I am wearing the top with the Itch-to-stitch Emily culottes - I really wanted to make a pair of culottes this summer and I have a few different patterns, but went for this one in the end.  It took me three goes to get the sizing right, but was worth it in the end. They kept turning out way too large, I think I ended up with a straight 12.  These are in a brown linen fabric which was lovely and cool on holidays and they got a good bit of wear.  The pattern is a pdf download and also is excellent as the instructions are incredibly detailed and with a ton of options, including a few different pockets, lined or unlined, pleated or non-pleated, a tie front, and different lengths.

I went for the non-pleated, tie front, knee-length version which is fine, but you really need to wear a tucked-in top with them, otherwise a little bump appears.  I would leave the ties off and do a pocketed version the next time and now that I've got the sizing right there will definitely be more, they're just so comfortable to wear - I highly recommend!


 One of my holiday highlights was paying a visit to Rye and in particular to Merchant and Mills and I got to touch and feel all their lovely selection of fabrics.  It was their dress shirt pattern that started me off on my sewing venture 4 years ago, never having sewn any garments before, so it was very special to go there, I loved every moment!


An added bonus was that the town of Rye is very pretty with lots of lovely shops, cafes and restaurants.  My boys enjoyed going into the tower of the church to see around.  I think they were pleasantly surprised with the town, it had a good atmosphere with plenty of people about.


My Rye lunch, coronation chicken salad, sustenance after the shopping ... and these were the purchases.  I honestly went intending to buy some Harris Tweed for a Haremere jacket, but none of the designs really were me, a bit too muted, but I will keep an eye out.

The Strand and The Rugby

Linens and stripes from Merchant and Mills
I will be back soon with some other summery makes, although I'm started to think of autumn!

Thursday 16 June 2016

The Bennett dress.

Even though the weather has taken a turn for the worse here, I thought I would share one of my recent makes, the Bennett dress from Marilla Walker. It is classified as an Advanced Beginner level pattern which I would say is about right.  It is a shift style with princess detail in the bodice (or a front panel), waist ties (optional) and two different hem options.


I chose to make Option A which has the shaped shirt style hem, waist ties and front panel.  Having loved the double gauze that I made my dungarees in from Merchant and Mills, I thought I would try another one for the Bennett dress, but this one was all together different.
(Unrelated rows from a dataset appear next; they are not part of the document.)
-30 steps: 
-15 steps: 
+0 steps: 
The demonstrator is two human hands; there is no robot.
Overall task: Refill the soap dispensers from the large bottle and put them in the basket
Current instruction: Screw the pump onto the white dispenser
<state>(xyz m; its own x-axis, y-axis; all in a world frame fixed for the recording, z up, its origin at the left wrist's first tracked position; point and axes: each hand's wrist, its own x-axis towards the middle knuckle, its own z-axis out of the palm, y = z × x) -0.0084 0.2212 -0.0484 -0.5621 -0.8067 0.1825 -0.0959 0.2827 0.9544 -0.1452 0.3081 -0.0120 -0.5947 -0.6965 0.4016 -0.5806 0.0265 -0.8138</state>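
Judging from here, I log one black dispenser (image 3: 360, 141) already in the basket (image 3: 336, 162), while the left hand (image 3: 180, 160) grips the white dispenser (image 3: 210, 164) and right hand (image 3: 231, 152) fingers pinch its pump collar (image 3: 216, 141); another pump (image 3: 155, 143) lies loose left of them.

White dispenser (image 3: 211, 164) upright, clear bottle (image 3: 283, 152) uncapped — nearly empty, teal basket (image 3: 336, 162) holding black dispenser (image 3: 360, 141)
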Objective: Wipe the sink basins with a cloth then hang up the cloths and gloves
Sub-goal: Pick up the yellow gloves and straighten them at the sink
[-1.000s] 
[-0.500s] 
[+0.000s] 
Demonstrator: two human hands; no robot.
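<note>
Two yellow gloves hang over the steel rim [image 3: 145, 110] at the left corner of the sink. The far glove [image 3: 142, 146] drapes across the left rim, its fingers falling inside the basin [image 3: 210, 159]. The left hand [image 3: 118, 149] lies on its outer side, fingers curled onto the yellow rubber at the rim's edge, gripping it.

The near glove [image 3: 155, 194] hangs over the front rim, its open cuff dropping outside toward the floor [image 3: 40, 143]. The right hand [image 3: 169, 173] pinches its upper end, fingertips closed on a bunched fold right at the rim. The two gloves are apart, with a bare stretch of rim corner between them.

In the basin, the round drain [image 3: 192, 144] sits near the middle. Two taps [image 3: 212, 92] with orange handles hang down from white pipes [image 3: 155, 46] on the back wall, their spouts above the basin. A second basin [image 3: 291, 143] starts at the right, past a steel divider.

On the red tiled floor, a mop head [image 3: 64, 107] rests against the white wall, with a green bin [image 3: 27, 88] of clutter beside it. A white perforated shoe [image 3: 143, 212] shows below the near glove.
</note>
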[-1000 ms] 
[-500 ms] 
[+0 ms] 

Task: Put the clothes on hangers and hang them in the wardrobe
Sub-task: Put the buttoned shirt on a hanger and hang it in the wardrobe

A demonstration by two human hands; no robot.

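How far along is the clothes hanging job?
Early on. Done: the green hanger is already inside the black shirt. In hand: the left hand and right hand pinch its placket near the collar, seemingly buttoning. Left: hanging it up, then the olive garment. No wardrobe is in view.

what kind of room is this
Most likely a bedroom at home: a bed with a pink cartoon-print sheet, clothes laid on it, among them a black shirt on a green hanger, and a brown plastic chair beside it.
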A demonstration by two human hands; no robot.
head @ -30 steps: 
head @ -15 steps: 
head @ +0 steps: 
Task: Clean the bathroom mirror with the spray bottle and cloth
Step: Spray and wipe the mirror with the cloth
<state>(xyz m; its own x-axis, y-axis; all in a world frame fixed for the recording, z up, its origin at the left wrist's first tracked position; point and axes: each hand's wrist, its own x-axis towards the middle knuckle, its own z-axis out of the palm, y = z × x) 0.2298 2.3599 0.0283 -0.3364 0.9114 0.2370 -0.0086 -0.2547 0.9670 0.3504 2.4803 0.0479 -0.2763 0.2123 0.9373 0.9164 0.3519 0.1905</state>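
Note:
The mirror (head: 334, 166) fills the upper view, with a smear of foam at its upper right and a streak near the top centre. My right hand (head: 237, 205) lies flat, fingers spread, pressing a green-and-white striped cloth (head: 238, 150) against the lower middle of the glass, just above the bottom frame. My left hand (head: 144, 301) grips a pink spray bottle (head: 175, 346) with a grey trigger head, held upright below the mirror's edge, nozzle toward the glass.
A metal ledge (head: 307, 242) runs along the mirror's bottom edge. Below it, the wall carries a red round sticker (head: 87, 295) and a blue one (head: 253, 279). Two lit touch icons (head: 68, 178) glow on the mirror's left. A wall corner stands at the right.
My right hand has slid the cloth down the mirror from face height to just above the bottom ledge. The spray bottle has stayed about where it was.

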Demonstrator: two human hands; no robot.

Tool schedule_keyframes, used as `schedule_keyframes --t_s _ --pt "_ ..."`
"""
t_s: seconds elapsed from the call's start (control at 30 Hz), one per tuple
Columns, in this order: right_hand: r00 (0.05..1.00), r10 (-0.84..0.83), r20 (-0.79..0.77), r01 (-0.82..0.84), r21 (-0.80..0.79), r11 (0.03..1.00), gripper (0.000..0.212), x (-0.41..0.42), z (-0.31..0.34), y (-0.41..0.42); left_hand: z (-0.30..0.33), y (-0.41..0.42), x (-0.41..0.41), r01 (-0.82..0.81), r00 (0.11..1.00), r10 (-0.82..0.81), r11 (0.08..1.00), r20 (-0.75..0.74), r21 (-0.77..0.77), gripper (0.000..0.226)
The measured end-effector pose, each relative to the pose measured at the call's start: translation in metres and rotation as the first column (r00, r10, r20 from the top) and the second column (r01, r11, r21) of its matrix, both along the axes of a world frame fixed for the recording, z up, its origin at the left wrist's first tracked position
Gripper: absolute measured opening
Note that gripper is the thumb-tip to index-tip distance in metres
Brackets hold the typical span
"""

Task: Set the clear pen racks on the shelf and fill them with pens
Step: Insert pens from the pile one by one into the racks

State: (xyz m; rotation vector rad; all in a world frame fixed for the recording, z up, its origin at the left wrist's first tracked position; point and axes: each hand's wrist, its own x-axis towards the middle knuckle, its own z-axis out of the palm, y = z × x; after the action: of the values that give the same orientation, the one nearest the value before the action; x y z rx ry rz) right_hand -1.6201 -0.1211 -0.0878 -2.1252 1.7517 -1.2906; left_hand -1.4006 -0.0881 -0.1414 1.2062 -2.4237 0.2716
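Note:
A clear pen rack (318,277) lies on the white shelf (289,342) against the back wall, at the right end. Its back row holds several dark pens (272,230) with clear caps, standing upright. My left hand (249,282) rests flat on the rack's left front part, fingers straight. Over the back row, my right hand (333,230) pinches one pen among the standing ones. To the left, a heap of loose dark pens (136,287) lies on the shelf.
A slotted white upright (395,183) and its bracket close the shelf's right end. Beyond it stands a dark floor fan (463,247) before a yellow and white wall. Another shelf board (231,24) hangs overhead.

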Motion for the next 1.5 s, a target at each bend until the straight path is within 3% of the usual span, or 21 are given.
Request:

It is double sided, one indigo blue and the other a small grid check which is great, but it is very fine, almost see-through, quite an open weave and frays considerably.  It is described as double gauze laundered linen, so I guess that's what it is, definitely ideal for very warm weather like we had a couple of weeks ago.

Realistically (because of the fabric) I'm not sure how much wear I'll actually get out of it.




Pattern wise, it's a great style.  The instructions are great, probably the trickiest part for me was turning the belt ties the right way round.  That was a bit of a nightmare as the fabric would have gone into a hole very easily.


There is definitely plenty of scope for fabric combinations.  With it having the front panel, it is crying out for colour blocking, you could go simple minimalistic monochrome, chambray/denim and liberty or a broderie anglaise panel would be lovely.  I think it would even be a useful dress for the winter (maybe in a fine corduroy) with a fine long sleeved top underneath.


I made a straight size 5 with no alterations and I think it's pretty close to a perfect fit for me.

So, I think I probably have enough summer dresses now, I'll have to get back to some basics like T-shirts and jersey bottoms.  Back soon to show my new culottes, which are also very lightweight, hope the good weather returns SOON!